Your objective
Quote exactly, and only, the lines of the material below from the line with "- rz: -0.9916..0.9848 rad" through the line with "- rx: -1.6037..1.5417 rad".

──────── Available data

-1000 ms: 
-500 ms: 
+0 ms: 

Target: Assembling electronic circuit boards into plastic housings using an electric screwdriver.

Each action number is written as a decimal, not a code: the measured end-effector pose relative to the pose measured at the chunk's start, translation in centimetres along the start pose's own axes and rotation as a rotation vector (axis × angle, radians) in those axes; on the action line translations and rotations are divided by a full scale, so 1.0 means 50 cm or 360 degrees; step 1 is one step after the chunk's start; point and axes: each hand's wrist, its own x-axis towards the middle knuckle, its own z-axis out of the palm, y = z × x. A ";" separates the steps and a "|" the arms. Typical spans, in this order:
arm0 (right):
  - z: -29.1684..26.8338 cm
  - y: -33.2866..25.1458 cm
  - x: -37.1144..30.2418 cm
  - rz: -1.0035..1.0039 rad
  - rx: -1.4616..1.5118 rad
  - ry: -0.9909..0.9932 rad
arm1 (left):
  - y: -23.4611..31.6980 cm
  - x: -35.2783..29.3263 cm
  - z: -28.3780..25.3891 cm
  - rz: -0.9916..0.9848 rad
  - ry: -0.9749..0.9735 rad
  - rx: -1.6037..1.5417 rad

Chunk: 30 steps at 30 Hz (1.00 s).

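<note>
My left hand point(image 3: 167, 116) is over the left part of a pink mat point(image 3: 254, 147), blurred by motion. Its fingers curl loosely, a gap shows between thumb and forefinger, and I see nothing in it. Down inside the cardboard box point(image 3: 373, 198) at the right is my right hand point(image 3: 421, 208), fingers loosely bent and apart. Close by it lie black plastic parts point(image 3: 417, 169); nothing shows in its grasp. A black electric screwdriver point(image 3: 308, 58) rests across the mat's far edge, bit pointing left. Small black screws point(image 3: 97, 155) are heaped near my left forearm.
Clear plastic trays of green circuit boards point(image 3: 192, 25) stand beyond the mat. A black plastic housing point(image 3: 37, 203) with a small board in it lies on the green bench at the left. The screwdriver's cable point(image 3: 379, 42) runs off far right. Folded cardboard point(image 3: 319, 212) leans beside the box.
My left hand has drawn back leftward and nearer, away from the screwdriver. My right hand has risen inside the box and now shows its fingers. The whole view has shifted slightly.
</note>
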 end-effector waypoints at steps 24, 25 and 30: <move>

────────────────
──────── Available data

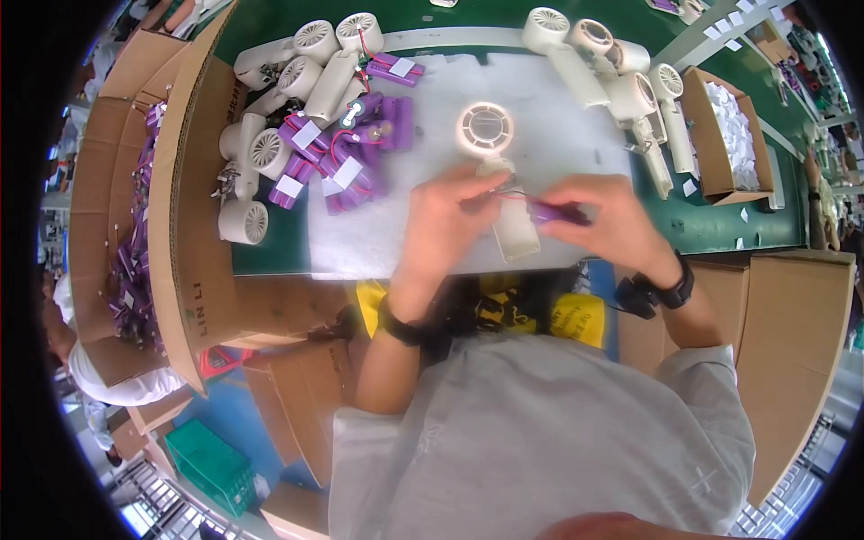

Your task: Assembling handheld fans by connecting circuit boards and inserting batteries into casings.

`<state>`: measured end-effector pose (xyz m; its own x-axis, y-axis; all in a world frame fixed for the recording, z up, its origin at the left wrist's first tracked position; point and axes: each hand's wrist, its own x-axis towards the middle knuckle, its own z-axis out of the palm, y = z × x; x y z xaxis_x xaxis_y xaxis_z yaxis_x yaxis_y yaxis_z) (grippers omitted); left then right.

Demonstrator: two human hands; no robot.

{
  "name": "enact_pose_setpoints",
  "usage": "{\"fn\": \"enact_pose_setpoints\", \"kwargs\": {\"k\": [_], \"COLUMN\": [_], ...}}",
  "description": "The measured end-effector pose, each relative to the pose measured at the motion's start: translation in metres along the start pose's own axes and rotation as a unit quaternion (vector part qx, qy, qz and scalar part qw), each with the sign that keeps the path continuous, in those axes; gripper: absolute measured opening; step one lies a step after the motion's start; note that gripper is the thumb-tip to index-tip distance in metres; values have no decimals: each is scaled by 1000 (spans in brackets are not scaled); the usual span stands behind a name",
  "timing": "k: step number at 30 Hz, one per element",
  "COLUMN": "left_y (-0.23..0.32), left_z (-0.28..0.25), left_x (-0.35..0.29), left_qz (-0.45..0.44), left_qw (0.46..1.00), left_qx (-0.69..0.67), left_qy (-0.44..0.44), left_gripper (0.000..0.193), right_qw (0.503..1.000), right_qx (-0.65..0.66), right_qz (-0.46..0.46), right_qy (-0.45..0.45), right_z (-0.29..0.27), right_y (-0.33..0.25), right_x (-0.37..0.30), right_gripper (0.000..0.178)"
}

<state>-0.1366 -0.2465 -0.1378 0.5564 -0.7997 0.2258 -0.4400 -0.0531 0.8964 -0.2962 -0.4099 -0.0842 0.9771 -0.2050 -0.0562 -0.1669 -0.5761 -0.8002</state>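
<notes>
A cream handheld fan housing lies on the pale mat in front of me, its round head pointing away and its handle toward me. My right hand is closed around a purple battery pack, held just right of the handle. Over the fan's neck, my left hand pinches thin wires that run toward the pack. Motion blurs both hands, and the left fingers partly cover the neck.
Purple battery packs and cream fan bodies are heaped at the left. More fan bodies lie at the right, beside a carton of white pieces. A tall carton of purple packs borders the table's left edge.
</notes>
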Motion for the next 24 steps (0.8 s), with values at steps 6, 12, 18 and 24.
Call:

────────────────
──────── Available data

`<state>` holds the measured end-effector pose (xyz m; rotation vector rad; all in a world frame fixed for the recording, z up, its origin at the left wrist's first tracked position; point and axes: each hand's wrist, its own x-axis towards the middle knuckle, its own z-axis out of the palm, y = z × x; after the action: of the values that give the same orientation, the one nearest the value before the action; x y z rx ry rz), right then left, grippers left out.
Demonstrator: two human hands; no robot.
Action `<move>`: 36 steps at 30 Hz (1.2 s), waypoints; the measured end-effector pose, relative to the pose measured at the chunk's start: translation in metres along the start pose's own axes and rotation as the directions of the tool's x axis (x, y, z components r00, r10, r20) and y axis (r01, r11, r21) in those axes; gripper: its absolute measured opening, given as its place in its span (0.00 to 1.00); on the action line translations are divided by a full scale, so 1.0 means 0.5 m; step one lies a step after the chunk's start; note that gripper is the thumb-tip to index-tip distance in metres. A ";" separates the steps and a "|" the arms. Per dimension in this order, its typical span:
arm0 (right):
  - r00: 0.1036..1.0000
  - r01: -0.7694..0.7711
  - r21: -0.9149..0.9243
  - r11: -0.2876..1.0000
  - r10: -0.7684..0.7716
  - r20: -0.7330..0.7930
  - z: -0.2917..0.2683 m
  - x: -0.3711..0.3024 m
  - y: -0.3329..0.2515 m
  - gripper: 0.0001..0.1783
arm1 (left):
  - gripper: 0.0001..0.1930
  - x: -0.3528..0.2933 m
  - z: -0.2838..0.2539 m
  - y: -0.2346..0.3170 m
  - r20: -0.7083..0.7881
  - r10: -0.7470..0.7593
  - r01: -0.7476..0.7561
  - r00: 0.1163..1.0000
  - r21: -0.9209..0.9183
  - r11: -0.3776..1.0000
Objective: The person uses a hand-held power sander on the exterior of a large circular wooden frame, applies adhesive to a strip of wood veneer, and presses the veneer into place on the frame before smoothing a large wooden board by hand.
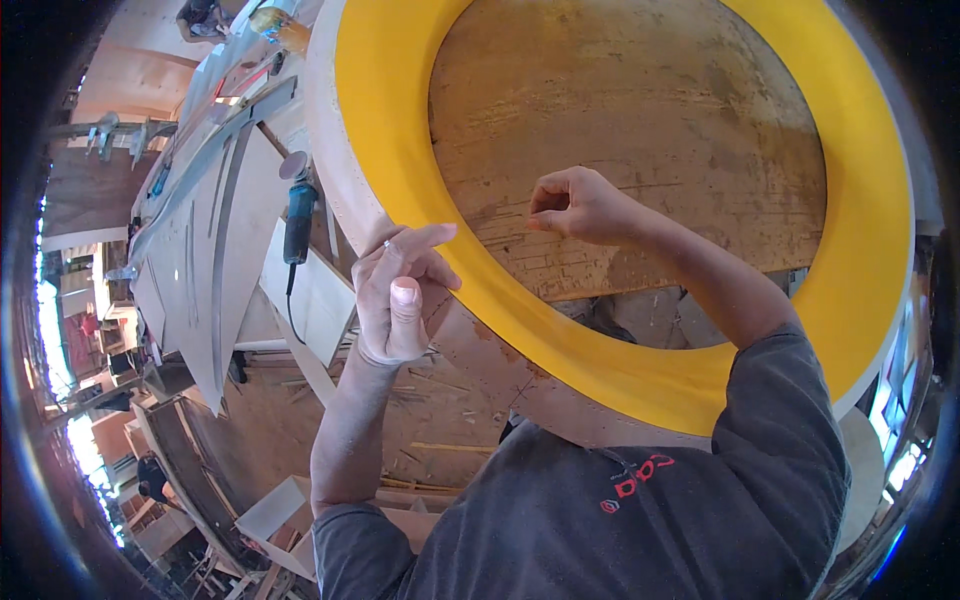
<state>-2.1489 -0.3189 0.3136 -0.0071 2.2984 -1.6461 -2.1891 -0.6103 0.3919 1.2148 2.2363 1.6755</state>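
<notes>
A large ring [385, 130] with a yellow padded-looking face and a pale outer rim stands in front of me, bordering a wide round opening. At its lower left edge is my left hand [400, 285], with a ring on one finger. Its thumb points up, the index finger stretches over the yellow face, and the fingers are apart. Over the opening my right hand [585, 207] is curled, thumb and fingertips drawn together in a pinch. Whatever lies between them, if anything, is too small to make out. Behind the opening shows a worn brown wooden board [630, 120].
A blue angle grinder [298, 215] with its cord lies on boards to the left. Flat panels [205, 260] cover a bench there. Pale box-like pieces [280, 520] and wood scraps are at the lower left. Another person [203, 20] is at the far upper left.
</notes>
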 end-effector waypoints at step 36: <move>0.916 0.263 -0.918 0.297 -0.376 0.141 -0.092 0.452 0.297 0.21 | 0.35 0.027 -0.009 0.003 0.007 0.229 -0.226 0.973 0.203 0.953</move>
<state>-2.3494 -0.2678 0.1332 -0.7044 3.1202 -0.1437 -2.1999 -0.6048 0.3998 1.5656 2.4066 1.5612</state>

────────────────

Response to the exercise
  - rz: -0.9916..0.9848 rad
  - ry: -0.9749..0.9735 rad
  - rx: -1.6037..1.5417 rad

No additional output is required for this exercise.